Fortifying (Fermented) Fire Cider

Vinegar-based brews have been central to folk medicine for centuries, but “fire cider” is not the time-worn tonic that many believe it to be. A potent concoction of spices, aromatic herbs, root vegetables, and apple cider vinegar, today’s version was pioneered by herbalist Rosemary Gladstar in the 1970s, and it’s been a staple of many holistic treatments ever since. This simple—yet super customizable—formula was designed to combat issues like congestion and inflammation, for daily use or at the onset of infection. But, with a vinegar base, it’s not technically fermented, and you don’t get the abundant digestive perks brought on by beneficial lactic-acid-producing bacteria.

The following recipe is teeming with anti-inflammatory and antiviral properties, and it’s been edited to offer two options: one with a traditional vinegar base and another with a saltwater fermentation brine. Tweak it to suit your needs and tastes—add some turmeric root or echinacea for an extra immunity boost, jalapeno and cinnamon for warmth, or pineapple for a tangy twist.

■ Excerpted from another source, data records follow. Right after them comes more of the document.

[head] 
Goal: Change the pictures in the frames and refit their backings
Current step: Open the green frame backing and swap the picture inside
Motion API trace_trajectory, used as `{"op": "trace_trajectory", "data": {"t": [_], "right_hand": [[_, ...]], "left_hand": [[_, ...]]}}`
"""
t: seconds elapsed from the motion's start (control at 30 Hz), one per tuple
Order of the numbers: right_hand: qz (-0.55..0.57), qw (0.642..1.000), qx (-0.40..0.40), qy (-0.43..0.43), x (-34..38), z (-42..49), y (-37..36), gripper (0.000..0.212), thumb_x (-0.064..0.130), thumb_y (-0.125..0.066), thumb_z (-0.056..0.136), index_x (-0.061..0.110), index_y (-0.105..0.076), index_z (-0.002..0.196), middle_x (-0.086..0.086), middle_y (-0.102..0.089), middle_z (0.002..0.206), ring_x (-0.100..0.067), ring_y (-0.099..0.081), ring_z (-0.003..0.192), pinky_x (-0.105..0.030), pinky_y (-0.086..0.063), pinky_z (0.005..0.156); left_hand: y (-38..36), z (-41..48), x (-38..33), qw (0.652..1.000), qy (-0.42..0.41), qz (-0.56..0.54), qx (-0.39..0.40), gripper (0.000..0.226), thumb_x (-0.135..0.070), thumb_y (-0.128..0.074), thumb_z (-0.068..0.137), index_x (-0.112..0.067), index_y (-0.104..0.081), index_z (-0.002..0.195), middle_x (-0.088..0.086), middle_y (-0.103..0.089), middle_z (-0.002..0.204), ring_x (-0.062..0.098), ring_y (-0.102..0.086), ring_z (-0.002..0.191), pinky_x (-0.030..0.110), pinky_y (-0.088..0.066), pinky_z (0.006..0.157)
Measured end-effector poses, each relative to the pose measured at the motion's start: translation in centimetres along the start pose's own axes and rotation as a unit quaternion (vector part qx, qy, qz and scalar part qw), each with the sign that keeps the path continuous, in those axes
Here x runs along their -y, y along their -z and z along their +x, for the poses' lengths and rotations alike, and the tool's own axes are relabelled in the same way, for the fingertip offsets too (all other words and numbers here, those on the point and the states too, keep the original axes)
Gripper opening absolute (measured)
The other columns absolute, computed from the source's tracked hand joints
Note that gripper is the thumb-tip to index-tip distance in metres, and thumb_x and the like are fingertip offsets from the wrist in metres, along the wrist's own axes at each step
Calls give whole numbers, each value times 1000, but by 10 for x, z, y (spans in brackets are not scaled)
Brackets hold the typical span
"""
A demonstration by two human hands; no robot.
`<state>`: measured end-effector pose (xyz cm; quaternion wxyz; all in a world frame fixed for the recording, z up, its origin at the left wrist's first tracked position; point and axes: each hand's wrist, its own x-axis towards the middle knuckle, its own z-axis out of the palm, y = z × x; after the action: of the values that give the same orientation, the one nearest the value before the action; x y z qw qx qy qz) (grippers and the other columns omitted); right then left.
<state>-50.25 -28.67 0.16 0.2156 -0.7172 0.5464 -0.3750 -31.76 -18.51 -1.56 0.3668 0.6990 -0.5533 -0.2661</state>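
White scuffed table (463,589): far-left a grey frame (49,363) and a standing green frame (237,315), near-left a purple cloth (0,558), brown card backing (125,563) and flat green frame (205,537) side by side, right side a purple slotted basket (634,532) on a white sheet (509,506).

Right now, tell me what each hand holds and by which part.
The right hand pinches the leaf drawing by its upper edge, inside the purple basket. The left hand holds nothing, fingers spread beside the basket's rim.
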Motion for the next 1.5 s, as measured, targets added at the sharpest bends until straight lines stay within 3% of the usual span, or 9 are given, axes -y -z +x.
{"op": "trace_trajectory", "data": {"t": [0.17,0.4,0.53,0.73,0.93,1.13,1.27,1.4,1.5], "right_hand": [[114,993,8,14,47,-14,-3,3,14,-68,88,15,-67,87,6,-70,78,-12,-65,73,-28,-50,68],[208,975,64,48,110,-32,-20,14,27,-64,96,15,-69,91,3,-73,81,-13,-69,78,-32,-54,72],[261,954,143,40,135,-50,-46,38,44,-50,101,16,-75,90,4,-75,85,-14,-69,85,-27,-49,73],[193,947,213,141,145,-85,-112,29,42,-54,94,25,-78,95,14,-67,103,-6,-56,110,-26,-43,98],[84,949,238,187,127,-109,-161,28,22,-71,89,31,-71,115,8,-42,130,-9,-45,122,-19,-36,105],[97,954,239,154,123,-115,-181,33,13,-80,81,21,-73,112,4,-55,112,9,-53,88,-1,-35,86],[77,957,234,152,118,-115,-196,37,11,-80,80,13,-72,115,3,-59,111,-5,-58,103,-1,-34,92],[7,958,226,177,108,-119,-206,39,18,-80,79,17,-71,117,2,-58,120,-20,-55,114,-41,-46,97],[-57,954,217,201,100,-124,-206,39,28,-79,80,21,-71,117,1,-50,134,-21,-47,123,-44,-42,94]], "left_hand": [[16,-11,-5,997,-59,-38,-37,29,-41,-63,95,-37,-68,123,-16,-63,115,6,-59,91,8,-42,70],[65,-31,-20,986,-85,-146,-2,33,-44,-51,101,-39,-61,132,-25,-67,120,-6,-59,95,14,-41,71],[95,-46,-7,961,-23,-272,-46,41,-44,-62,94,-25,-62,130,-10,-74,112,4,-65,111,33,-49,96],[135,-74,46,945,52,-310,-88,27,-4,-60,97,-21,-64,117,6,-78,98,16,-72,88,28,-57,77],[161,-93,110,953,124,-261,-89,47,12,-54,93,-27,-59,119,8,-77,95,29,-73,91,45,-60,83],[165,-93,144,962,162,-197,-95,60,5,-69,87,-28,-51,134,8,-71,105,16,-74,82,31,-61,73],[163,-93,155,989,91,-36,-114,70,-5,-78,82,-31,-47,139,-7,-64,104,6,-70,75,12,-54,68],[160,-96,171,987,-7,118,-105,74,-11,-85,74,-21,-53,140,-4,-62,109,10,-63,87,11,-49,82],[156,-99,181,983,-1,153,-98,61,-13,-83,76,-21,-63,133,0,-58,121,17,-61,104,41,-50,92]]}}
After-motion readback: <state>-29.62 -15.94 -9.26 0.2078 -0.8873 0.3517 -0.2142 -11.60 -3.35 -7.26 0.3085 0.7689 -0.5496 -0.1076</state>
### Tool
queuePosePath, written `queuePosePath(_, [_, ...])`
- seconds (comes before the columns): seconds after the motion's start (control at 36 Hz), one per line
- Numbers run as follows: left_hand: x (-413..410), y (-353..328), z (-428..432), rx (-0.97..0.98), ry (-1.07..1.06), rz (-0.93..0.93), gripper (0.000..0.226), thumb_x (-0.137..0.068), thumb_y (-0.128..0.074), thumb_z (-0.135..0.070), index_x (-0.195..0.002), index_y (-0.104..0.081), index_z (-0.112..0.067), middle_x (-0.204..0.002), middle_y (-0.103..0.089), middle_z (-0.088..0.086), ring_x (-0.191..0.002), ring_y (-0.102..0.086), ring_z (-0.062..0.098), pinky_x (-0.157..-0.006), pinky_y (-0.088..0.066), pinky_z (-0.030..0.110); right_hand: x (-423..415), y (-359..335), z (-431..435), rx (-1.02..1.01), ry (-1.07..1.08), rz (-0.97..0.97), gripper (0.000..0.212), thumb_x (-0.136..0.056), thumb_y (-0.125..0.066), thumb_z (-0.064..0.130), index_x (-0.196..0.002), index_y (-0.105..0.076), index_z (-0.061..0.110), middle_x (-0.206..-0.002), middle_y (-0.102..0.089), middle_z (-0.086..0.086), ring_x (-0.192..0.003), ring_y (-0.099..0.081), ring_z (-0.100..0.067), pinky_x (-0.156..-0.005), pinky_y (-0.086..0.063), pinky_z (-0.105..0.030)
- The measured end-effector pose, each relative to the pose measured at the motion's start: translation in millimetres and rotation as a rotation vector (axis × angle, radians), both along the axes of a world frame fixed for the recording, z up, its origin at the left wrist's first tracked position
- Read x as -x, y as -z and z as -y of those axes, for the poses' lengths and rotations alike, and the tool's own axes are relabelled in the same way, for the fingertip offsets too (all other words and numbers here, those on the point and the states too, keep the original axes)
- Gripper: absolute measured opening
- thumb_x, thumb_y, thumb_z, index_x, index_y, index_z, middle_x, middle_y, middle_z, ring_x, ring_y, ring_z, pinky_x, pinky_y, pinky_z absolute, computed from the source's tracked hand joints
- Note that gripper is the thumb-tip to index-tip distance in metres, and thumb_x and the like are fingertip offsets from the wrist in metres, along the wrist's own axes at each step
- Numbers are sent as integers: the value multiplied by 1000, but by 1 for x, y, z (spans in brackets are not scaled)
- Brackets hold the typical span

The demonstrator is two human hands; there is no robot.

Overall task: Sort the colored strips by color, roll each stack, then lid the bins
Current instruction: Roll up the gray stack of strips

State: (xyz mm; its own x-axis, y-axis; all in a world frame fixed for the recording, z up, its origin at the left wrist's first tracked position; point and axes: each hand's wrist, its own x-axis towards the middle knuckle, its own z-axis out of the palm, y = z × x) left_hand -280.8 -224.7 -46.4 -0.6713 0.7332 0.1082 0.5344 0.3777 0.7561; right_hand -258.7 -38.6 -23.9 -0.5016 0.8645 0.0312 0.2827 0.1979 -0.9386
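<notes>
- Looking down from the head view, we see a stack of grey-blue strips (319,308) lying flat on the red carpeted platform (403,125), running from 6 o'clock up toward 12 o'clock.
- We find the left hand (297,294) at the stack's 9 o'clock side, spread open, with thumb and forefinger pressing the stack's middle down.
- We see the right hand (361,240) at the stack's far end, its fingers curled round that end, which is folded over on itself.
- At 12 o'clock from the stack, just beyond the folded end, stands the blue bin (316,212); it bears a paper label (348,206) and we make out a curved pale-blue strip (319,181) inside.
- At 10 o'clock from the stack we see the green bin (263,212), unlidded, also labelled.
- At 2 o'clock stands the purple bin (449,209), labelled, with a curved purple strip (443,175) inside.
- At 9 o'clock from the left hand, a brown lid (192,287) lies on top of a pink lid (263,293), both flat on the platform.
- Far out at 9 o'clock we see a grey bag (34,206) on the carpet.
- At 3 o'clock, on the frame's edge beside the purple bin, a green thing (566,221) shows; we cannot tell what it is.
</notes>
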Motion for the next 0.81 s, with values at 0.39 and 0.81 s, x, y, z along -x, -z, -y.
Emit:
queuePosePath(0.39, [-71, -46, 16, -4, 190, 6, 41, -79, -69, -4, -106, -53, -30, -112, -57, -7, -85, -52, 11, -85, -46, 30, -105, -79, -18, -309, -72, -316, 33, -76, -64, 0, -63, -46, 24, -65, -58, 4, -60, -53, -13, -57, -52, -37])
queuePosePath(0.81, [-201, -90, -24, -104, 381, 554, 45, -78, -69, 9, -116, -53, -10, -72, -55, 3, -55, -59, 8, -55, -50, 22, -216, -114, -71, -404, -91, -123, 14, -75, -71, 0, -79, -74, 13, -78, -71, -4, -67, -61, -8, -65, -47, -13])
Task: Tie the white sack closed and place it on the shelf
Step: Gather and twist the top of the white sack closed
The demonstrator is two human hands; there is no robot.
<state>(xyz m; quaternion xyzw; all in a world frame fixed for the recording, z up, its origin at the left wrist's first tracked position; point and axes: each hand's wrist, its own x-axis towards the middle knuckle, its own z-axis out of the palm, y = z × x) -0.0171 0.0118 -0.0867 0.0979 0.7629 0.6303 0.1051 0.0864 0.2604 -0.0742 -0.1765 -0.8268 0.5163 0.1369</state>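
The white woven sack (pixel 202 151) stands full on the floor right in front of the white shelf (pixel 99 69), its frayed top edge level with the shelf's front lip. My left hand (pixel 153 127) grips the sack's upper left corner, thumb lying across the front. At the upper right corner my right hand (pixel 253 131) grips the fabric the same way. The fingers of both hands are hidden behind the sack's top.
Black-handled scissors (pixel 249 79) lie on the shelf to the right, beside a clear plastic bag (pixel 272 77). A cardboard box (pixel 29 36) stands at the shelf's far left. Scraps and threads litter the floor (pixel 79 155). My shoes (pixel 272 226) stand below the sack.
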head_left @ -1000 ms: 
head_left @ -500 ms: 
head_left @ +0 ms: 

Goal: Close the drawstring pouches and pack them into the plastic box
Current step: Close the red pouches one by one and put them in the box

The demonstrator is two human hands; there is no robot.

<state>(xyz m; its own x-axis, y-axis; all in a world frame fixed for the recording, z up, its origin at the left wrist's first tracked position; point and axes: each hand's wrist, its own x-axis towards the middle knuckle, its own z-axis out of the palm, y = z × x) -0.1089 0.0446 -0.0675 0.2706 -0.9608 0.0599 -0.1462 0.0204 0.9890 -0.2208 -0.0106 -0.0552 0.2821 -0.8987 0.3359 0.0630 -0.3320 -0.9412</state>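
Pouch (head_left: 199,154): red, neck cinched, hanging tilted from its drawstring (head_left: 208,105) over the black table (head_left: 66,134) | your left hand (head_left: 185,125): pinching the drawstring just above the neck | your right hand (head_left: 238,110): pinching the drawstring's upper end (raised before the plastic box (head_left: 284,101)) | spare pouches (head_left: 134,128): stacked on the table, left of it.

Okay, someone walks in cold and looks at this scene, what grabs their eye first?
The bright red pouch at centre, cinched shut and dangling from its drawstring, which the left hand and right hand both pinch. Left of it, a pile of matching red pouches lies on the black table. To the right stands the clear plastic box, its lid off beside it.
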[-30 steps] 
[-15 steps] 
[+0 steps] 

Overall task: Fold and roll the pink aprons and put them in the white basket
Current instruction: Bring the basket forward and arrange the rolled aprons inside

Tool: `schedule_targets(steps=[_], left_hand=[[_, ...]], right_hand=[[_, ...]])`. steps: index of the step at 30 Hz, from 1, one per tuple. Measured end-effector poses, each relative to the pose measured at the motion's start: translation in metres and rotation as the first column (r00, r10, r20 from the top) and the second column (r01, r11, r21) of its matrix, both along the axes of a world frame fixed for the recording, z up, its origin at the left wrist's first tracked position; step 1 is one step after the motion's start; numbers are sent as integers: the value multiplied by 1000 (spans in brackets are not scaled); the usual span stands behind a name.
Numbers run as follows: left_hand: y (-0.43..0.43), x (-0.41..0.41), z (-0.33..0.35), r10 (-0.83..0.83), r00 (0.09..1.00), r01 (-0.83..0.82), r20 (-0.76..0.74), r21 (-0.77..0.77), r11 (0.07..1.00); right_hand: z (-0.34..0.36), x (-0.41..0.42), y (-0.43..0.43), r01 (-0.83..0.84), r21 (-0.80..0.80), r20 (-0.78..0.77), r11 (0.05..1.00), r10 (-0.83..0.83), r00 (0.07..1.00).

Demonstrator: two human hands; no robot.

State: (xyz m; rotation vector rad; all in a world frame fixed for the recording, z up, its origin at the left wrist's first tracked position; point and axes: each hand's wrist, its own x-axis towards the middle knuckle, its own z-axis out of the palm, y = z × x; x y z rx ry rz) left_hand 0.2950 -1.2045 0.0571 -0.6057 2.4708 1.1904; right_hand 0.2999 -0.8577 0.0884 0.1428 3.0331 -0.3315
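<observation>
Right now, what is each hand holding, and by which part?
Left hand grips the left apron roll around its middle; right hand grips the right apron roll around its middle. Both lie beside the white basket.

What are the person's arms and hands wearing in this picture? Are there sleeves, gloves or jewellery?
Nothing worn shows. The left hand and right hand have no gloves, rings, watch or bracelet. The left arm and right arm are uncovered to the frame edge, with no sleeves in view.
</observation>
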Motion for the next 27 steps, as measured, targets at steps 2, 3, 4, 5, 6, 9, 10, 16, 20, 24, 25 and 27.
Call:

  • Raw unpasteurized apple cider vinegar (or the saltwater base)
  • ½ cup grated fresh horseradish root
  • ½ cup fresh chopped onion
  • ¼ cup raw chopped garlic
  • ¼ cup grated ginger
  • 1 orange, peeled and sliced
  • 1 lemon, peeled and sliced
  • Chopped fresh (or dried) cayenne pepper to taste—it should be hot, but not too hot!

For fermentation saltwater base:

  • 3 cups filtered or distilled water
  • 1 tbsp pink Himalayan sea salt

Place contents in a clean half-gallon canning jar and cover with apple cider vinegar (make sure the vinegar is two inches above the contents). The vinegar should contain traces of the “mother” culture, a mass of micro-organisms that helps kick-start the fermentation process. Cover jar with parchment paper or a clean cloth, then close tightly with a lid.

Blend salt and water together by shaking vigorously in a jar. Then place ingredients in a sterilized half-gallon Fido jar (or a fermentation vessel with an airlock lid), with the smallest pieces at the bottom. Pour brine solution over contents, leaving one to two inches of space. Finally, place a weight of some kind (like a plastic bag containing water) over the contents to keep them submerged. Close the jar.

Place jar in a dark area at room temperature for three to four weeks. Lightly shake or tap the jar every few days to help carbon dioxide escape.

After three to four weeks, strain the herbs and set the liquid aside.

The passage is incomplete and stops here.